Work required:
Could the listing below be reproduced exactly, minus its pictures?

Available data:

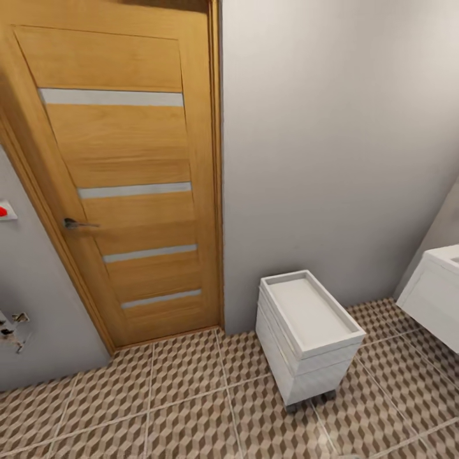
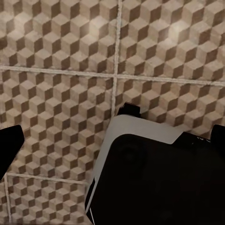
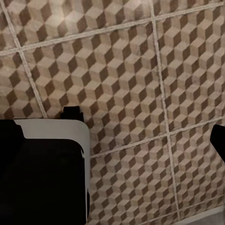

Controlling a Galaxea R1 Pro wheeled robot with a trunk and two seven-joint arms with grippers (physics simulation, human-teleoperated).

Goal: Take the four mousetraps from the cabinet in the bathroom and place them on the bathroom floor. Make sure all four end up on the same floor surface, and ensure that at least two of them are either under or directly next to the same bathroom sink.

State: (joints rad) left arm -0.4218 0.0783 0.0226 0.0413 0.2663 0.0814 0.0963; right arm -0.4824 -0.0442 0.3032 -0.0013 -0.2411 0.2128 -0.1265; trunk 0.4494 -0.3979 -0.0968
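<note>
The mousetraps and the cabinet are out of view. The bathroom floor (image 1: 191,408) of brown, beige and white cube-patterned tiles spreads across the lower head view. A corner of the white bathroom sink (image 1: 446,258), on its white wall-hung unit, juts in at the right edge. My left gripper (image 2: 112,140) hangs over the floor tiles (image 2: 56,70), its dark fingertips (image 2: 9,145) far apart with nothing between them. My right gripper (image 3: 115,138) is likewise open over the tiles (image 3: 140,70), empty.
A closed orange-brown wooden door (image 1: 121,178) with a metal handle (image 1: 76,223) stands at the left beside a plain grey wall (image 1: 331,140). A low white drawer unit on wheels (image 1: 306,335) stands against that wall. My own white and black base (image 2: 154,178) sits beneath both wrists.
</note>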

Exercise response:
Controlling a Galaxea R1 Pro wheeled robot with a trunk and two seven-joint arms with grippers (physics simulation, human-teleoperated).

Goal: Take the four mousetraps from the cabinet in the bathroom and place them on the bathroom floor. Make sure all four end up on the same floor surface, and ensure that at least two of them are either under or directly next to the same bathroom sink.

State: (joints rad) left arm -0.4218 0.0783 0.0226 0.0413 0.2663 0.0814 0.0963; right arm -0.4824 -0.0442 0.3032 -0.0013 -0.2411 0.2128 -0.1265; trunk 0.4494 -0.3979 -0.0968
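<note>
The mousetraps and the cabinet are out of view. The bathroom floor (image 1: 191,408) of brown, beige and white cube-patterned tiles spreads across the lower head view. A corner of the white bathroom sink (image 1: 446,258), on its white wall-hung unit, juts in at the right edge. My left gripper (image 2: 112,140) hangs over the floor tiles (image 2: 56,70), its dark fingertips (image 2: 9,145) far apart with nothing between them. My right gripper (image 3: 115,138) is likewise open over the tiles (image 3: 140,70), empty.
A closed orange-brown wooden door (image 1: 121,178) with a metal handle (image 1: 76,223) stands at the left beside a plain grey wall (image 1: 331,140). A low white drawer unit on wheels (image 1: 306,335) stands against that wall. My own white and black base (image 2: 154,178) sits beneath both wrists.
</note>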

What came before is the finished answer.